*** Opening DATA BLOCK ***

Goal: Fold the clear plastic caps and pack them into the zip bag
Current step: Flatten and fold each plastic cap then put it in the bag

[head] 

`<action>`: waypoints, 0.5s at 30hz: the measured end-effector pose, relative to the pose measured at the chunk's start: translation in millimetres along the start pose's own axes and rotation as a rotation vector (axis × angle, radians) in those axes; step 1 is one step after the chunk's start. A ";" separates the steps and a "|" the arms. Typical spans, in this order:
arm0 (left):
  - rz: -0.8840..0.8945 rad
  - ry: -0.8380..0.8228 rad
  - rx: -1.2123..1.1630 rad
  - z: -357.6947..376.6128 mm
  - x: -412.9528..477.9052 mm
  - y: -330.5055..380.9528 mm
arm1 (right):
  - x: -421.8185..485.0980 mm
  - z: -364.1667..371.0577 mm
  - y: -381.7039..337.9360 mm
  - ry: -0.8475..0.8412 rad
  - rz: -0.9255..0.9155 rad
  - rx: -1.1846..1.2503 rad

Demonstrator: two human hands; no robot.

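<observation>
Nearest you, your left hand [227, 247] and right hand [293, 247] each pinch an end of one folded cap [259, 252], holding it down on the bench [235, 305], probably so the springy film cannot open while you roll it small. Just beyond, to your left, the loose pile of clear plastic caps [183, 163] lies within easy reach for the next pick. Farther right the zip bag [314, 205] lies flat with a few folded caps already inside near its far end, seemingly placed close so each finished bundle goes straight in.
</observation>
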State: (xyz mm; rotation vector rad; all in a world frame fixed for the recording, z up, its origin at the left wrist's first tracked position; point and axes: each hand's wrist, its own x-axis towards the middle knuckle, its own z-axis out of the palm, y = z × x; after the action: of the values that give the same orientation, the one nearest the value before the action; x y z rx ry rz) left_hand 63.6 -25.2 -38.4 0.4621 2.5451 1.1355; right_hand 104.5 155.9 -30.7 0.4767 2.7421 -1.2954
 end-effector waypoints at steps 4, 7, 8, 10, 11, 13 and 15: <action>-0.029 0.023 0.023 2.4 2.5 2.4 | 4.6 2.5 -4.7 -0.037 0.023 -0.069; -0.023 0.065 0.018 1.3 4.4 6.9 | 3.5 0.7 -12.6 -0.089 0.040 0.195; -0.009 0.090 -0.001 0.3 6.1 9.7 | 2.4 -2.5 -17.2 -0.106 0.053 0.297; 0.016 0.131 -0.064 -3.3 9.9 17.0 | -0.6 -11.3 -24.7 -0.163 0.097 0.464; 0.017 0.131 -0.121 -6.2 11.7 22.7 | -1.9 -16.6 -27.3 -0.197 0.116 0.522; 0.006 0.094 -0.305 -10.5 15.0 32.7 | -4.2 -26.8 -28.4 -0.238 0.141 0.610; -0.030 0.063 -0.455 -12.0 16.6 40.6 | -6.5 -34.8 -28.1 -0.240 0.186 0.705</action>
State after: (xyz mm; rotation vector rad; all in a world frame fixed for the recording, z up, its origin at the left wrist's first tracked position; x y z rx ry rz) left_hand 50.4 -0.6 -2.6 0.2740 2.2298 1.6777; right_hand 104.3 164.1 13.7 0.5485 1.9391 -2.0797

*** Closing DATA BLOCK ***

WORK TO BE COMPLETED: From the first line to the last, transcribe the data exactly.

TASK SOLUTION:
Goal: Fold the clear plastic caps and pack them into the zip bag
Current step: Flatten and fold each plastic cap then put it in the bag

[head] 

`<action>`: waypoints, 0.5s at 30hz: the measured end-effector pose, relative to the pose measured at the chunk's start: translation in millimetres along the start pose's own axes and rotation as a rotation vector (axis × angle, radians) in those axes; step 1 is one step after the chunk's start. A ";" separates the steps and a "|" the arms. Typical spans, in this order:
arm0 (left):
  - rz: -0.8840..0.8945 rad
  - ry: -0.8380..0.8228 rad
  - rx: -1.2123..1.1630 rad
  - z: -357.6947..376.6128 mm
  - x: -412.9528..477.9052 mm
  - y: -330.5055..380.9528 mm
arm1 (right):
  - x: -421.8185..485.0980 mm
  - z: -364.1667..371.0577 mm
  - y: -381.7039..337.9360 mm
  - ry: -0.8475..0.8412 rad
  - rz: -0.9255..0.9155 rad
  - rx: -1.1846..1.2503 rad

Demonstrator: two human hands; no robot.

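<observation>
Nearest you, your left hand [227, 247] and right hand [293, 247] each pinch an end of one folded cap [259, 252], holding it down on the bench [235, 305], probably so the springy film cannot open while you roll it small. Just beyond, to your left, the loose pile of clear plastic caps [183, 163] lies within easy reach for the next pick. Farther right the zip bag [314, 205] lies flat with a few folded caps already inside near its far end, seemingly placed close so each finished bundle goes straight in.
</observation>
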State: (xyz mm; rotation vector rad; all in a world frame fixed for the recording, z up, its origin at the left wrist's first tracked position; point and axes: each hand's wrist, its own x-axis towards the middle knuckle, its own z-axis out of the palm, y = z × x; after the action: of the values that give the same orientation, the one nearest the value before the action; x y z rx ry rz) left_hand 63.6 -25.2 -38.4 0.4621 2.5451 1.1355; right_hand 104.5 155.9 -30.7 0.4767 2.7421 -1.2954
 end-effector waypoints at steps 4, 7, 8, 10, 11, 13 and 15: <action>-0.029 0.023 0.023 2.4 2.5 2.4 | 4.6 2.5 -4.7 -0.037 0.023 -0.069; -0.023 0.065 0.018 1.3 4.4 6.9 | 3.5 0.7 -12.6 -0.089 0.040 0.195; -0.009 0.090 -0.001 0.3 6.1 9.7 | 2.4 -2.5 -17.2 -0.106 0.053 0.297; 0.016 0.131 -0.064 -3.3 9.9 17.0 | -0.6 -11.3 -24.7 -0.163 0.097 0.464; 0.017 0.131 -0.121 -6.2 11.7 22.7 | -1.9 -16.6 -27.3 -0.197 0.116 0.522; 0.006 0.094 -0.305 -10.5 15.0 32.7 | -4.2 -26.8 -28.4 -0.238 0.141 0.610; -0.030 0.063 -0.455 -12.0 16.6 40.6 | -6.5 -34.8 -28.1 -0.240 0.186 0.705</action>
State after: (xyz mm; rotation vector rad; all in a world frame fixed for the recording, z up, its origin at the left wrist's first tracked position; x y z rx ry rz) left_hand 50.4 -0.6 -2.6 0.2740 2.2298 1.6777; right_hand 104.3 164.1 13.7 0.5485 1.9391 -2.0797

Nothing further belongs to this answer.